*** Stored data ***

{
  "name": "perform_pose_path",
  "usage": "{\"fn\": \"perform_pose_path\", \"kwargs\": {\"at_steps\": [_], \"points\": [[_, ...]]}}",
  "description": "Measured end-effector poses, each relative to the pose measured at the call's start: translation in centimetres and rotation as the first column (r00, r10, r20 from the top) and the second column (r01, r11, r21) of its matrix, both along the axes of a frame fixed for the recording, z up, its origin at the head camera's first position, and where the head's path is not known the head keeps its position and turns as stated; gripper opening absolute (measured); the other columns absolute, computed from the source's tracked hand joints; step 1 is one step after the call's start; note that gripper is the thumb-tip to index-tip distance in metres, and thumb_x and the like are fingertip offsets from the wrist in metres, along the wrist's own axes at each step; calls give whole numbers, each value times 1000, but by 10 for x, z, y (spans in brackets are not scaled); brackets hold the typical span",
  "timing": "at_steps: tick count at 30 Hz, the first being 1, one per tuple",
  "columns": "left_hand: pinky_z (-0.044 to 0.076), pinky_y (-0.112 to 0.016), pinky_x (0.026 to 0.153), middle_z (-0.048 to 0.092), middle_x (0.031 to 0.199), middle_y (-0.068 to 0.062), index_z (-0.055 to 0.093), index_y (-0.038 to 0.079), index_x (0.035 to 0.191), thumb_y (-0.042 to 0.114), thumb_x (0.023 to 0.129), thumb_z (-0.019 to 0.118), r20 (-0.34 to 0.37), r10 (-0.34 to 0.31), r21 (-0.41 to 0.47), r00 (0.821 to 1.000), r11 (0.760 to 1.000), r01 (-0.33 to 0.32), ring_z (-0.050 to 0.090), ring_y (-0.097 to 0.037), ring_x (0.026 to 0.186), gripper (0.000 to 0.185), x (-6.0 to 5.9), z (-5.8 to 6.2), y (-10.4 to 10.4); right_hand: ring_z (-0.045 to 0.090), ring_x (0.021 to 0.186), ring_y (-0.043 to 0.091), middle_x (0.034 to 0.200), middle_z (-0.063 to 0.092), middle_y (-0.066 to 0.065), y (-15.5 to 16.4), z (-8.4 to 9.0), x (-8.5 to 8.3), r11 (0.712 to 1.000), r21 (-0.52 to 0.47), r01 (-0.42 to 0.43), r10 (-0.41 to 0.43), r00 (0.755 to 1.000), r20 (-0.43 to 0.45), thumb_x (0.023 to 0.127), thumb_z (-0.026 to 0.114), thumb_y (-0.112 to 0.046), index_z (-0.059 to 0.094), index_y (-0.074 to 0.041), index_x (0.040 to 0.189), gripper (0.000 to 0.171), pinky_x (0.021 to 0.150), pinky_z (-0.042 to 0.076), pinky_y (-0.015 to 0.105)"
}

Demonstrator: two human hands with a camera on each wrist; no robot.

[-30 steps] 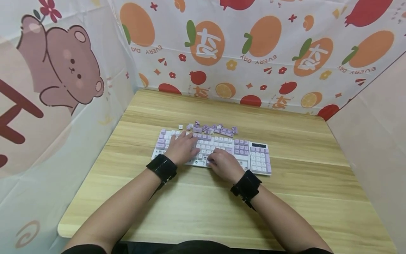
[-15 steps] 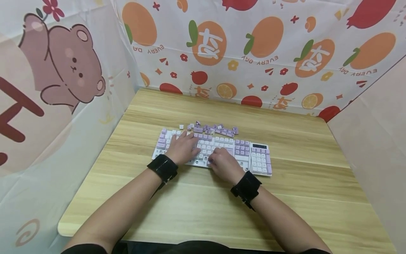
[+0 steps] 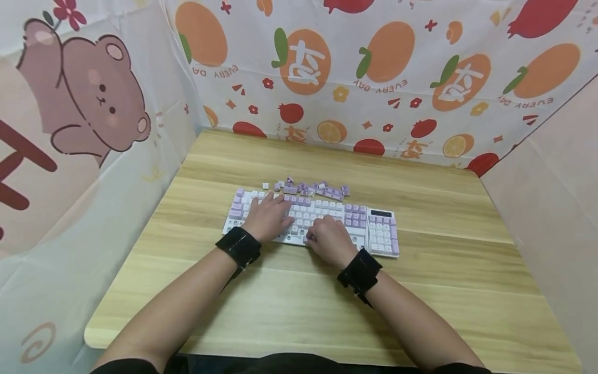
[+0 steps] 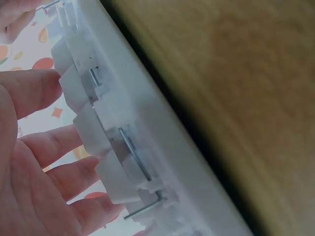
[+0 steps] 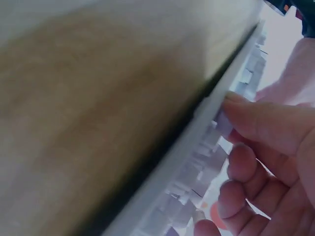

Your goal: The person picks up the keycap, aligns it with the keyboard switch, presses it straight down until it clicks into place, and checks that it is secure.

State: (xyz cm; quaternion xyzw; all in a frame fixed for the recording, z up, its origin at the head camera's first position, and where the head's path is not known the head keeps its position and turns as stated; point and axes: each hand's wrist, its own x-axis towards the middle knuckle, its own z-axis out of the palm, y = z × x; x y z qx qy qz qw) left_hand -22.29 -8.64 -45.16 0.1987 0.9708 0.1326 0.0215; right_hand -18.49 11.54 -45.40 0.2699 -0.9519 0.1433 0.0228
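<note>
A white and purple keyboard (image 3: 329, 209) lies across the middle of the table. My left hand (image 3: 266, 218) rests on its left part with relaxed, spread fingers. In the left wrist view, those fingers (image 4: 54, 145) reach over the white keys, and thin metal wires (image 4: 134, 153) show in gaps along the front row. My right hand (image 3: 331, 241) is at the front edge, right of centre. Its thumb and index finger pinch a purple keycap (image 5: 224, 123) in the front row, as the right wrist view shows, with the other fingers curled beside it.
Loose purple and white keycaps (image 3: 329, 193) lie in a heap just behind the keyboard, with a single white keycap (image 3: 265, 186) at their left. Printed cloths hang behind the wooden table (image 3: 261, 311) and along its left side.
</note>
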Motion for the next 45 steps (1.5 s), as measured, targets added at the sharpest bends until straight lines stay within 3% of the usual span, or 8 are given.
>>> {"fn": "perform_pose_path", "kwargs": {"at_steps": [4, 11, 17, 24, 30, 36, 40, 45], "points": [[26, -71, 107, 47, 148, -14, 57, 13, 137, 43, 95, 59, -2, -11, -8, 1000, 1000, 11, 35, -43, 141, 51, 8, 0, -1, 53, 75, 10, 79, 68, -6, 2, 2, 3, 999, -20, -36, 37, 998, 55, 82, 79, -24, 79, -16, 86, 9, 69, 43, 26], [43, -64, 96, 58, 138, -12, 61, 11, 131, 41, 95, 60, -75, -9, -59, 997, 998, 4, 50, -41, 127, 46, 18, 7, -1, 58, 80, 8, 87, 71, -7, 12, 12, -1, 995, -86, -58, 75, 975, 209, 83, 78, -23, 78, -17, 94, 13, 75, 47, 27], [41, -61, 95, 60, 133, -11, 60, 14, 132, 45, 94, 59, -65, -9, -69, 998, 998, 5, 52, -37, 121, 48, 20, 6, -4, 60, 76, 9, 89, 69, -6, 32, 32, -25, 993, -111, 38, 2, 940, 342, 91, 69, -34, 75, -19, 100, 18, 69, 51, 28], [40, -58, 90, 62, 124, -11, 67, 15, 121, 45, 93, 62, -50, 22, -44, 999, 999, -25, 53, -36, 113, 41, 20, 13, -5, 62, 83, 20, 95, 70, 3, 52, 54, -80, 989, 26, 146, -147, 954, 261, 94, 65, -27, 74, -13, 105, 21, 75, 51, 37], [41, -55, 89, 62, 126, -12, 64, 15, 127, 44, 93, 61, -12, 17, -14, 1000, 1000, -17, 54, -37, 112, 45, 22, 15, -5, 63, 98, 28, 112, 70, 10, 57, 47, -108, 968, 179, 174, -220, 934, 283, 91, 69, -27, 73, -9, 110, 26, 91, 51, 46], [45, -56, 93, 60, 130, -14, 62, 11, 130, 41, 95, 61, -27, -4, 72, 1000, 997, 6, 58, -36, 115, 46, 25, 16, -6, 59, 77, 22, 89, 69, 4, 53, 36, -119, 928, 330, 175, -278, 914, 296, 88, 73, -32, 72, -9, 98, 25, 69, 49, 37], [47, -55, 92, 62, 127, -12, 64, 11, 128, 39, 95, 62, -51, 1, 116, 999, 993, 5, 62, -32, 112, 43, 26, 17, -8, 54, 64, 19, 72, 62, 2, 47, 36, -118, 912, 378, 161, -274, 924, 267, 85, 74, -29, 69, -9, 82, 21, 58, 42, 32], [48, -57, 91, 63, 125, -11, 65, 11, 127, 39, 95, 62, -35, 0, 140, 999, 990, 5, 63, -31, 110, 43, 29, 19, -10, 51, 60, 18, 68, 58, 2, 41, 36, -117, 906, 408, 116, -228, 944, 237, 87, 70, -22, 64, -9, 74, 20, 55, 41, 31]]}}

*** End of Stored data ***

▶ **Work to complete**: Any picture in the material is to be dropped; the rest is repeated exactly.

▶ **Expected answer**:
{
  "name": "perform_pose_path",
  "usage": "{\"fn\": \"perform_pose_path\", \"kwargs\": {\"at_steps\": [_], \"points\": [[_, ...]]}}",
  "description": "Measured end-effector poses, each relative to the pose measured at the call's start: translation in centimetres and rotation as the first column (r00, r10, r20 from the top) and the second column (r01, r11, r21) of its matrix, both along the axes of a frame fixed for the recording, z up, its origin at the head camera's first position, and where the head's path is not known the head keeps its position and turns as stated; gripper opening absolute (measured); the other columns absolute, computed from the source's tracked hand joints; step 1 is one step after the call's start; note that gripper is the thumb-tip to index-tip distance in metres, and thumb_x and the like are fingertip offsets from the wrist in metres, along the wrist's own axes at each step; calls give whole numbers, each value times 1000, but by 10 for x, z, y (spans in brackets are not scaled); brackets hold the typical span",
  "timing": "at_steps: tick count at 30 Hz, the first being 1, one per tuple",
  "columns": "left_hand: pinky_z (-0.044 to 0.076), pinky_y (-0.112 to 0.016), pinky_x (0.026 to 0.153), middle_z (-0.048 to 0.092), middle_x (0.031 to 0.199), middle_y (-0.068 to 0.062), index_z (-0.055 to 0.093), index_y (-0.038 to 0.079), index_x (0.035 to 0.191), thumb_y (-0.042 to 0.114), thumb_x (0.023 to 0.129), thumb_z (-0.019 to 0.118), r20 (-0.34 to 0.37), r10 (-0.34 to 0.31), r21 (-0.41 to 0.47), r00 (0.821 to 1.000), r11 (0.760 to 1.000), r01 (-0.33 to 0.32), ring_z (-0.050 to 0.090), ring_y (-0.097 to 0.037), ring_x (0.026 to 0.186), gripper (0.000 to 0.185), x (-6.0 to 5.9), z (-5.8 to 6.2), y (-10.4 to 10.4); right_hand: ring_z (-0.045 to 0.090), ring_x (0.021 to 0.186), ring_y (-0.043 to 0.091), middle_x (0.034 to 0.200), middle_z (-0.063 to 0.092), middle_y (-0.066 to 0.065), y (-15.5 to 16.4), z (-8.4 to 9.0), x (-8.5 to 8.3), r11 (0.712 to 1.000), r21 (-0.52 to 0.47), r01 (-0.42 to 0.43), r10 (-0.41 to 0.43), r00 (0.755 to 1.000), r20 (-0.43 to 0.45), thumb_x (0.023 to 0.127), thumb_z (-0.026 to 0.114), thumb_y (-0.112 to 0.046), index_z (-0.059 to 0.094), index_y (-0.074 to 0.041), index_x (0.040 to 0.189), gripper (0.000 to 0.171), pinky_x (0.021 to 0.150), pinky_z (-0.042 to 0.076), pinky_y (-0.015 to 0.105)"
}

Demonstrator: two human hands with a camera on each wrist; no robot.

[-30 steps] 
[-15 steps] 
[+0 steps] 
[+0 steps] 
[+0 steps] 

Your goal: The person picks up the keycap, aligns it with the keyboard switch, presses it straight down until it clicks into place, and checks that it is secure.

State: (xyz cm; quaternion xyzw; all in a frame fixed for the recording, z up, its origin at the head camera's first position, and where the head's path is not known the head keeps its position and turns as stated; point and axes: each hand's wrist, its own x-axis towards the middle knuckle, its own z-axis out of the palm, y = z × x; x y z qx qy qz qw) left_hand -22.29 -8.64 -45.16 0.1987 0.9708 0.1326 0.0215; right_hand -18.49 11.54 -45.40 0.2699 -0.9519 0.1433 0.0228
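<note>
A white and purple keyboard (image 3: 329, 209) lies across the middle of the table. My left hand (image 3: 266, 218) rests on its left part with relaxed, spread fingers. In the left wrist view, those fingers (image 4: 54, 145) reach over the white keys, and thin metal wires (image 4: 134, 153) show in gaps along the front row. My right hand (image 3: 331, 241) is at the front edge, right of centre. Its thumb and index finger pinch a purple keycap (image 5: 224, 123) in the front row, as the right wrist view shows, with the other fingers curled beside it.
Loose purple and white keycaps (image 3: 329, 193) lie in a heap just behind the keyboard, with a single white keycap (image 3: 265, 186) at their left. Printed cloths hang behind the wooden table (image 3: 261, 311) and along its left side.
</note>
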Motion for the next 45 steps (1.5 s), as measured, targets added at the sharpest bends until straight lines stay within 3% of the usual span, or 8 are given.
>>> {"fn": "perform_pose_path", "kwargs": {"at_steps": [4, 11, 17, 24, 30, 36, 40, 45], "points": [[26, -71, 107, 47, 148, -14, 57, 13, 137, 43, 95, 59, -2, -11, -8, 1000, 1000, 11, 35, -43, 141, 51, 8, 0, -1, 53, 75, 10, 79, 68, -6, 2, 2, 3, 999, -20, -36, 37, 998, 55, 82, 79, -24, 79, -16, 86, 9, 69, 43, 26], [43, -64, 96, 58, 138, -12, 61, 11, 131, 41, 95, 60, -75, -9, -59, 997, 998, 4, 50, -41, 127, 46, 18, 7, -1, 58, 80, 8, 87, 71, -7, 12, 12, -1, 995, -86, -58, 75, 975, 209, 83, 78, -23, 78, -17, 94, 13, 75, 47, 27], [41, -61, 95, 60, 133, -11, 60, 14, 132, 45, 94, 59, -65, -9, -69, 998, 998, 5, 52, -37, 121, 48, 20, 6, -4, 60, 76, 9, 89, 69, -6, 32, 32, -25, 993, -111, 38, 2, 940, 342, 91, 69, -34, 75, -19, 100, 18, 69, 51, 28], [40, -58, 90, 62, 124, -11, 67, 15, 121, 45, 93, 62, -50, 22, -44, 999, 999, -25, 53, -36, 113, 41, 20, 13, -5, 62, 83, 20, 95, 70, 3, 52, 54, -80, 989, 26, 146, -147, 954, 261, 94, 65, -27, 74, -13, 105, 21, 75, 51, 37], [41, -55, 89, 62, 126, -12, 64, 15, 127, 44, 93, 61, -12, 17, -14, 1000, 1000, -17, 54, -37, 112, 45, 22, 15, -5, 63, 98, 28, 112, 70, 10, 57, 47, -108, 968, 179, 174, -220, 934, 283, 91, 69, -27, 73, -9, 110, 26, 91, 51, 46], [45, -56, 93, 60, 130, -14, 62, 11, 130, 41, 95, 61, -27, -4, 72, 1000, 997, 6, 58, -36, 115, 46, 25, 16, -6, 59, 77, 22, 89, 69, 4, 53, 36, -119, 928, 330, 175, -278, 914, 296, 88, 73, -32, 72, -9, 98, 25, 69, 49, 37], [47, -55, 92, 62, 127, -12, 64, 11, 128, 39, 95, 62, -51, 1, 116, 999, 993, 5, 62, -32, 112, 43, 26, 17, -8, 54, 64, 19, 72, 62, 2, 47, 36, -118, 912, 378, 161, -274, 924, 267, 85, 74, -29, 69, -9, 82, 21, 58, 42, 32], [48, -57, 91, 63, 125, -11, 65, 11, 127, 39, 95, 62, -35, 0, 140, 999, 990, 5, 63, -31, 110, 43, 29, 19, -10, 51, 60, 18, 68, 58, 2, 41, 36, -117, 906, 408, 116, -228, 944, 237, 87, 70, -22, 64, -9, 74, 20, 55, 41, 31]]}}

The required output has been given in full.